=== YOUR TASK ===
Could you reproduce all of these records exactly?

=== WORKING DATA ===
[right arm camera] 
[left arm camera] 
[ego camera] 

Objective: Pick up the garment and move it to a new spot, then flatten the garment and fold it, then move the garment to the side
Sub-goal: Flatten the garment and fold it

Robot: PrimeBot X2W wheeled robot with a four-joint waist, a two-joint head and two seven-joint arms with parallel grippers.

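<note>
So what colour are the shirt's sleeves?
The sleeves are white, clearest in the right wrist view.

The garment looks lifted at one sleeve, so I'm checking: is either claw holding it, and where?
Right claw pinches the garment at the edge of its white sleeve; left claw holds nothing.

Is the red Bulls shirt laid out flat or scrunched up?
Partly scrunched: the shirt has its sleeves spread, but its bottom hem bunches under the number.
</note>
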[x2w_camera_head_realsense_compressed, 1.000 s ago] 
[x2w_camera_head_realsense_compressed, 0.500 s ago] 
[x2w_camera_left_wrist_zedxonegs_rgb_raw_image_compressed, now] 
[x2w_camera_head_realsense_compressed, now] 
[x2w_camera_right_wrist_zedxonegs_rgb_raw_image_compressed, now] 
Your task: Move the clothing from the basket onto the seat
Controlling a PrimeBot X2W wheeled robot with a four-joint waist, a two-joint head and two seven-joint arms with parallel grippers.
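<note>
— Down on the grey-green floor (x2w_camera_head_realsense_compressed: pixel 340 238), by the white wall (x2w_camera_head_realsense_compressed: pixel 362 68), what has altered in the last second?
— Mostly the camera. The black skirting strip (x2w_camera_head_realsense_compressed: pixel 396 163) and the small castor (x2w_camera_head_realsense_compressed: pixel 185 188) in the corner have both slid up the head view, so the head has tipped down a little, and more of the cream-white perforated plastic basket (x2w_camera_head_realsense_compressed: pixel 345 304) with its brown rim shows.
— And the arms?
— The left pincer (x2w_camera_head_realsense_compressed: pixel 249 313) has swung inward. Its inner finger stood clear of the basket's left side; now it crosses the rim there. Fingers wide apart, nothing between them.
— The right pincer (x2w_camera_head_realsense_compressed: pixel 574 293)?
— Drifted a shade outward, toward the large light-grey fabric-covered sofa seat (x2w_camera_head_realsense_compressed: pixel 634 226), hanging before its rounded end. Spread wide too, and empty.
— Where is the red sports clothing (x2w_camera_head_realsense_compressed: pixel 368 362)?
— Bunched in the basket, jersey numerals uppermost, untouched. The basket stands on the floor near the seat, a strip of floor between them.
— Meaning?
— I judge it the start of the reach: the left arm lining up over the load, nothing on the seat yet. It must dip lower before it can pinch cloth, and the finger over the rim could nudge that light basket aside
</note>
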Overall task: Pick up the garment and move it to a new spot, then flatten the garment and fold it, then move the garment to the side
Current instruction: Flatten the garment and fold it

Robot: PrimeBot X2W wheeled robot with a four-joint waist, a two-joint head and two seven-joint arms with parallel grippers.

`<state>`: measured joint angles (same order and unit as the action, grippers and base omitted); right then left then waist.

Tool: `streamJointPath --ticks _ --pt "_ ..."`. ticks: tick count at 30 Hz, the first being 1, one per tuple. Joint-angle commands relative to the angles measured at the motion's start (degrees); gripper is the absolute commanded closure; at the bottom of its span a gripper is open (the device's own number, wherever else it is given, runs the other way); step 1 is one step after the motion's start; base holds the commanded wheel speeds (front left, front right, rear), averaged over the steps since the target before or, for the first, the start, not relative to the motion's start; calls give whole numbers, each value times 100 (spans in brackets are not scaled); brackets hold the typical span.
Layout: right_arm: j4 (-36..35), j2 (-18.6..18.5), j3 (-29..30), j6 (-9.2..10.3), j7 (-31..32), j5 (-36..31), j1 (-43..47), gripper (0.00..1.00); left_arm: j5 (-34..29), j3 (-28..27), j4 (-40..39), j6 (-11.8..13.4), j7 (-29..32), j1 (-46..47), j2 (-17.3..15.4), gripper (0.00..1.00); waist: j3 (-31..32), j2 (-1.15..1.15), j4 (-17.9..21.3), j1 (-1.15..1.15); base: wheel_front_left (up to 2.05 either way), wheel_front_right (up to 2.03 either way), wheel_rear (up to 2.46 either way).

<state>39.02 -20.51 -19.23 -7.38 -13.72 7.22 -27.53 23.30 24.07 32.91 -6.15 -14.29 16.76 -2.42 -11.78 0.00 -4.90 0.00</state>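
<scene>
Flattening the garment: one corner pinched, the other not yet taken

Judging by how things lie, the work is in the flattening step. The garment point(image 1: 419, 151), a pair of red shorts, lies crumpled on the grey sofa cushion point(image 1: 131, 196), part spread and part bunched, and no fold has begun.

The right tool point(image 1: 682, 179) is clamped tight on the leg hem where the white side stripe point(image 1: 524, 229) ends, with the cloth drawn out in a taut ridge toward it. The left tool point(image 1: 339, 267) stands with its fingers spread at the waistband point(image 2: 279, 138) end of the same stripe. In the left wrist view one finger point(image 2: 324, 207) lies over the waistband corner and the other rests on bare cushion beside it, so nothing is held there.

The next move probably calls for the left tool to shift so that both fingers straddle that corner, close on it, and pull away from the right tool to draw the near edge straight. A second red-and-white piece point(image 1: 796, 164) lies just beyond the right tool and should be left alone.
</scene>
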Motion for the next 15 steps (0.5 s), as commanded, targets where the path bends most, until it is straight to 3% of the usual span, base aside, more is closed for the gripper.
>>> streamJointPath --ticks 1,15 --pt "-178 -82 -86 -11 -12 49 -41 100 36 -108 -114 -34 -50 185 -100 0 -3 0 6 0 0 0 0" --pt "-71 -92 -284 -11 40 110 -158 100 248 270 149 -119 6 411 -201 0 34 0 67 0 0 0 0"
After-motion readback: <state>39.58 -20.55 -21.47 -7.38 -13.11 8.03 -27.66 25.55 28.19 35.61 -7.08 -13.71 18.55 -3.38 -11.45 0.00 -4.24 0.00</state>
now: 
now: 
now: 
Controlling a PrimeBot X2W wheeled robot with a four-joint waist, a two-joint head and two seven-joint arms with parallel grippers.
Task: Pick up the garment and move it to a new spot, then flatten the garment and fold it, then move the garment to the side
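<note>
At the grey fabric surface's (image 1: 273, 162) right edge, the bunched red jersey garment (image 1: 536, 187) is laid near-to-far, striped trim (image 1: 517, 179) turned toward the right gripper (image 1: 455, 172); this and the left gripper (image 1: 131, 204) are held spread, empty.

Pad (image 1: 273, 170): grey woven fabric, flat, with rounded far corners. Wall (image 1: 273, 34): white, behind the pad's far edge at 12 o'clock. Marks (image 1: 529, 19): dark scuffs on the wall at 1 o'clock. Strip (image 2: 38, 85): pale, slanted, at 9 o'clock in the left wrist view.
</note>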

=== REPLY TO THE EXERCISE ===
[right arm camera] 
[left arm camera] 
[ego camera] 

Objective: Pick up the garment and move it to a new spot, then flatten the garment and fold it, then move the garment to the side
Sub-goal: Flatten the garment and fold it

Robot: PrimeBot X2W wheeled robot with a four-joint waist, a two-joint head and two seven-joint arms with parallel grippers.

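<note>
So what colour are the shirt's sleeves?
The sleeves are white, clearest in the right wrist view.

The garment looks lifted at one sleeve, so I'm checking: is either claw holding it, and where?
Right claw pinches the garment at the edge of its white sleeve; left claw holds nothing.

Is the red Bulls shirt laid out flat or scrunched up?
Partly scrunched: the shirt has its sleeves spread, but its bottom hem bunches under the number.
</note>
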[x2w_camera_head_realsense_compressed, 1.000 s ago] 
[x2w_camera_head_realsense_compressed, 0.500 s ago] 
[x2w_camera_left_wrist_zedxonegs_rgb_raw_image_compressed, now] 
[x2w_camera_head_realsense_compressed, now] 
[x2w_camera_right_wrist_zedxonegs_rgb_raw_image_compressed, now] 
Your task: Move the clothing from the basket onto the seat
Controlling a PrimeBot X2W wheeled robot with a four-joint waist, a two-joint head and two seven-joint arms with parallel grippers.
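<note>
— Down on the grey-green floor (x2w_camera_head_realsense_compressed: pixel 340 238), by the white wall (x2w_camera_head_realsense_compressed: pixel 362 68), what has altered in the last second?
— Mostly the camera. The black skirting strip (x2w_camera_head_realsense_compressed: pixel 396 163) and the small castor (x2w_camera_head_realsense_compressed: pixel 185 188) in the corner have both slid up the head view, so the head has tipped down a little, and more of the cream-white perforated plastic basket (x2w_camera_head_realsense_compressed: pixel 345 304) with its brown rim shows.
— And the arms?
— The left pincer (x2w_camera_head_realsense_compressed: pixel 249 313) has swung inward. Its inner finger stood clear of the basket's left side; now it crosses the rim there. Fingers wide apart, nothing between them.
— The right pincer (x2w_camera_head_realsense_compressed: pixel 574 293)?
— Drifted a shade outward, toward the large light-grey fabric-covered sofa seat (x2w_camera_head_realsense_compressed: pixel 634 226), hanging before its rounded end. Spread wide too, and empty.
— Where is the red sports clothing (x2w_camera_head_realsense_compressed: pixel 368 362)?
— Bunched in the basket, jersey numerals uppermost, untouched. The basket stands on the floor near the seat, a strip of floor between them.
— Meaning?
— I judge it the start of the reach: the left arm lining up over the load, nothing on the seat yet. It must dip lower before it can pinch cloth, and the finger over the rim could nudge that light basket aside
</note>
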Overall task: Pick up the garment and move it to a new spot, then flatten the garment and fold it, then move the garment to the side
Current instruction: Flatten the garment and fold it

Robot: PrimeBot X2W wheeled robot with a four-joint waist, a two-joint head and two seven-joint arms with parallel grippers.

`<state>`: measured joint angles (same order and unit as the action, grippers and base omitted); right then left then waist.

Tool: `streamJointPath --ticks _ --pt "_ ..."`. ticks: tick count at 30 Hz, the first being 1, one per tuple. Joint-angle commands relative to the angles measured at the motion's start (degrees); gripper is the absolute commanded closure; at the bottom of its span a gripper is open (the device's own number, wherever else it is given, runs the other way); step 1 is one step after the motion's start; base holds the commanded wheel speeds (front left, front right, rear), averaged over the steps since the target before or, for the first, the start, not relative to the motion's start; calls give whole numbers, each value times 100 (spans in brackets are not scaled); brackets hold the typical span.
Layout: right_arm: j4 (-36..35), j2 (-18.6..18.5), j3 (-29..30), j6 (-9.2..10.3), j7 (-31..32), j5 (-36..31), j1 (-43..47), gripper (0.00..1.00); left_arm: j5 (-34..29), j3 (-28..27), j4 (-40..39), j6 (-11.8..13.4), j7 (-29..32), j1 (-46..47), j2 (-17.3..15.4), gripper (0.00..1.00); waist: j3 (-31..32), j2 (-1.15..1.15), j4 (-17.9..21.3), j1 (-1.15..1.15); base: wheel_front_left (up to 2.05 either way), wheel_front_right (up to 2.03 either way), wheel_rear (up to 2.46 either way).

<state>39.02 -20.51 -19.23 -7.38 -13.72 7.22 -27.53 23.30 24.07 32.91 -6.15 -14.29 16.76 -2.42 -11.78 0.00 -4.90 0.00</state>
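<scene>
Flattening the garment: one corner pinched, the other not yet taken

Judging by how things lie, the work is in the flattening step. The garment point(image 1: 419, 151), a pair of red shorts, lies crumpled on the grey sofa cushion point(image 1: 131, 196), part spread and part bunched, and no fold has begun.

The right tool point(image 1: 682, 179) is clamped tight on the leg hem where the white side stripe point(image 1: 524, 229) ends, with the cloth drawn out in a taut ridge toward it. The left tool point(image 1: 339, 267) stands with its fingers spread at the waistband point(image 2: 279, 138) end of the same stripe. In the left wrist view one finger point(image 2: 324, 207) lies over the waistband corner and the other rests on bare cushion beside it, so nothing is held there.

The next move probably calls for the left tool to shift so that both fingers straddle that corner, close on it, and pull away from the right tool to draw the near edge straight. A second red-and-white piece point(image 1: 796, 164) lies just beyond the right tool and should be left alone.
</scene>
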Motion for the next 15 steps (0.5 s), as commanded, targets where the path bends most, until it is straight to 3% of the usual span, base aside, more is closed for the gripper.
>>> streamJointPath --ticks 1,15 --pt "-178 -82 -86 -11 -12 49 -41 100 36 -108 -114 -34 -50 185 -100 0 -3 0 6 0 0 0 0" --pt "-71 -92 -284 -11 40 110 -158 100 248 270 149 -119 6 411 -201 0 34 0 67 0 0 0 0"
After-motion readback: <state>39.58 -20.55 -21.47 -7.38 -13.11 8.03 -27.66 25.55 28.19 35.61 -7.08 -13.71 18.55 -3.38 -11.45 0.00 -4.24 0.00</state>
now: 
now: 
now: 
Controlling a PrimeBot X2W wheeled robot with a four-joint waist, a two-joint head and two seven-joint arms with parallel grippers.
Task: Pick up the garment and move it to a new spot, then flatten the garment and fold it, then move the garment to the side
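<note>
At the grey fabric surface's (image 1: 273, 162) right edge, the bunched red jersey garment (image 1: 536, 187) is laid near-to-far, striped trim (image 1: 517, 179) turned toward the right gripper (image 1: 455, 172); this and the left gripper (image 1: 131, 204) are held spread, empty.

Pad (image 1: 273, 170): grey woven fabric, flat, with rounded far corners. Wall (image 1: 273, 34): white, behind the pad's far edge at 12 o'clock. Marks (image 1: 529, 19): dark scuffs on the wall at 1 o'clock. Strip (image 2: 38, 85): pale, slanted, at 9 o'clock in the left wrist view.
</note>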

No additional answer is needed here.